In the wake of the Capitol Hill riot, two of America’s most prominent journalists want to “deprogram” President Donald Trump’s supporters and make them feel the “consequences.” Their words led to some uncomfortable comparisons.
“There are millions of Americans, almost all white, almost all Republicans, who somehow need to be deprogramed,” Washington Post columnist Eugene Robinson said on MSNBC on Tuesday morning, in an appearance with New York Times reporter Nikole Hannah-Jones and host Joe Scarborough. “It’s as if they are members of a cult,” Robinson declared, asking Hannah-Jones how Trump’s voters could be purged of their Trumpism.
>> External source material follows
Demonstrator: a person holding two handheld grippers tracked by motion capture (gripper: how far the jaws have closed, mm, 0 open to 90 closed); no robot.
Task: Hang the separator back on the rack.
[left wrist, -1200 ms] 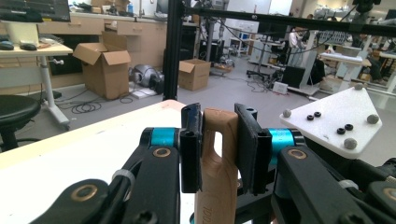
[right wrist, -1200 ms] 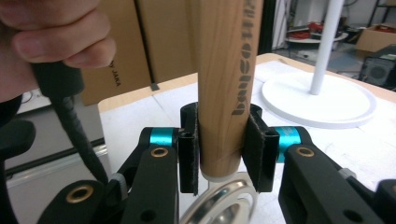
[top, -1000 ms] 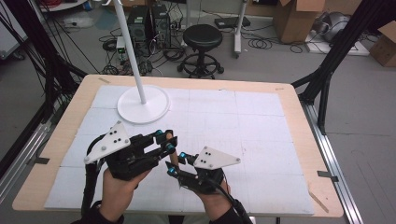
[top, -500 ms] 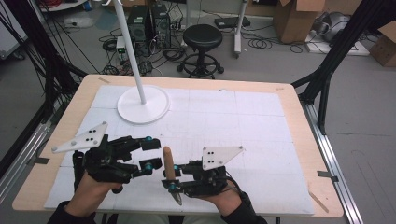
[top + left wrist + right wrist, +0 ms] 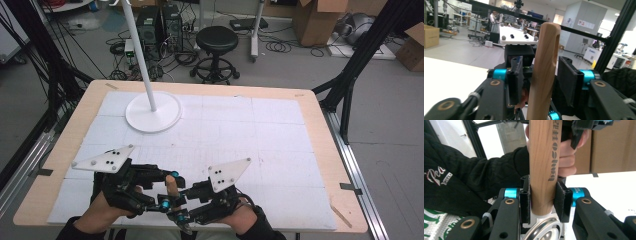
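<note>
1. Wooden round-ended handle of a metal-wheeled cutter (image 5: 171, 186) stands upright near desk's front edge, clamped low in right claw (image 5: 181, 206).
2. Left claw (image 5: 170, 189) straddles its upper part, pads apart from wood, jaws just been closing.

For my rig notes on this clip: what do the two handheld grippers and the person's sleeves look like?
Both the left gripper and right gripper are black linkage frames with turquoise collars at the jaw joints, brass-coloured pivot bushings and flat black pads. Each carries a pale three-cornered plate dotted with dark markers. The sleeves are black knit.
</note>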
Hannah-Jones is the reporter responsible for the Times’ ‘1619 Project’, which reframes the history of the US as the continuous march of white supremacy. Though criticized for its historical inaccuracy, the 1619 Project has already been taught in public schools as fact.
Needless to say, Hannah-Jones had some radical suggestions. “There has to be consequences, and then...people have to take a second look at their actions, and they have to be much more afraid to do the types of violence that we saw last week,” she said.
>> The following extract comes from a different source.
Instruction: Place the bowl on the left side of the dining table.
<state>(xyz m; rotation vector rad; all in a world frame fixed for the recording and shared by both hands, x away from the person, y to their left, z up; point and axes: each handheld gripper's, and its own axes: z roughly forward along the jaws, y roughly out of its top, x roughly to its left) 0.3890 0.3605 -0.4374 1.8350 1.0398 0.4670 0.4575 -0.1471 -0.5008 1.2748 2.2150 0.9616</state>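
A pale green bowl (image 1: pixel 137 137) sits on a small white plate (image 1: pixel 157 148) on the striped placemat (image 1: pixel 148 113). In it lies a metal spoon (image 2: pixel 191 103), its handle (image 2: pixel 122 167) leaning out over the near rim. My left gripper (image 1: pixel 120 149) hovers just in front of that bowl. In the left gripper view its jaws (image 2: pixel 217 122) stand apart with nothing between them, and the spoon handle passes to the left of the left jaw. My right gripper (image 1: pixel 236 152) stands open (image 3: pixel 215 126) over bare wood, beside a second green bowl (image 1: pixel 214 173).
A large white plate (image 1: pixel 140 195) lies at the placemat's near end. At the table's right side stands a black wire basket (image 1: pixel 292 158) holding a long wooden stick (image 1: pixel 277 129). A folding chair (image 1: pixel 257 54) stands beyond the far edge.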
“There has to be some real accountability, there has to be some enforcement of the laws, and then after that is when you can start trying to build reconciliation,” she added.
Online, conservatives raged at the apparent calls for retribution. “You guys would be quite the hit in 1930s Germany,” one commenter wrote, while another predicted that “this blatant racism is going to end in disaster.”
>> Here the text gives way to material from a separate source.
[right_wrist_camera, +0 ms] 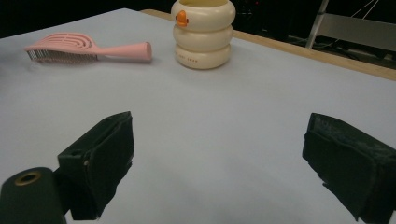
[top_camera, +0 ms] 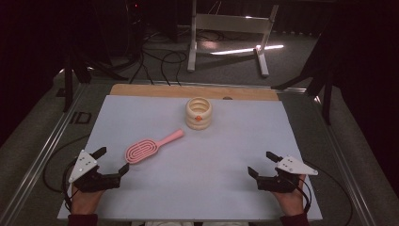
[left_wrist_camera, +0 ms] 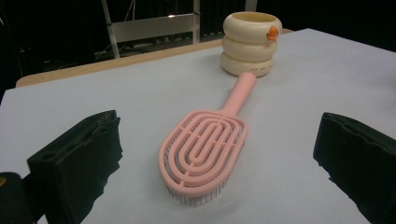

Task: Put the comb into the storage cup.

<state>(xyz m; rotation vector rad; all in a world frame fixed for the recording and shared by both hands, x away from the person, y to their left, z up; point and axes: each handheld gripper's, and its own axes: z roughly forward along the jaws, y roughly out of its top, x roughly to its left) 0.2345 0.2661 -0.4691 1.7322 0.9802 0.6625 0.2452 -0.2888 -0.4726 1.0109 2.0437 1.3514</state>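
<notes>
Two claws are being held spread and empty: the left claw [top_camera: 112, 160] just beside the pink slotted plastic hairbrush [top_camera: 151, 145], the right claw [top_camera: 262, 164] well apart from it. A cream ringed holder [top_camera: 198, 113] is being left near its handle.

Both hands sit low at the near edge, well apart. Left gripper [top_camera: 113, 160] has its jaws spread wide, nothing between them, angled inward. Right gripper [top_camera: 262, 163] is the same, wide open, angled inward too.
</notes>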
Robinson and Hannah-Jones aren’t the only anti-Trump voices calling for a draconian crackdown on the president’s ‘Make America Great Again’ movement, a bloc of 75 million voters.
Journalists have called for a “cleansing” of Trump’s movement, and urged liberals to name and shame their Trump-supporting friends and family members. Trump supporters have been booted en masse from social media, and some of those who moved to alternate platform Parler have had their information hacked and exposed by activists. Trump’s staff have been threatened with excommunication from the professional world by Forbes magazine, while numerous lawmakers and activists have begun compiling lists of Trump’s supporters and “enablers” with the aim of shunning them from polite society.
President-elect Joe Biden has repeatedly stressed his desire to “unify” the polarized US electorate and build a “presidency for all Americans.” However, he has not yet given any indication of how he intends to do this. Biden immediately condemned the Capitol riot as “domestic terrorism,” and promised to implement punitive new laws to prevent it happening again. In a speech following the riot, he delved into the same themes of racial division explored by Robinson and Hannah-Jones. Instead of a blanket condemnation of those who broke the law last Wednesday, Biden mused on whether the rioters would have been treated differently if they were black.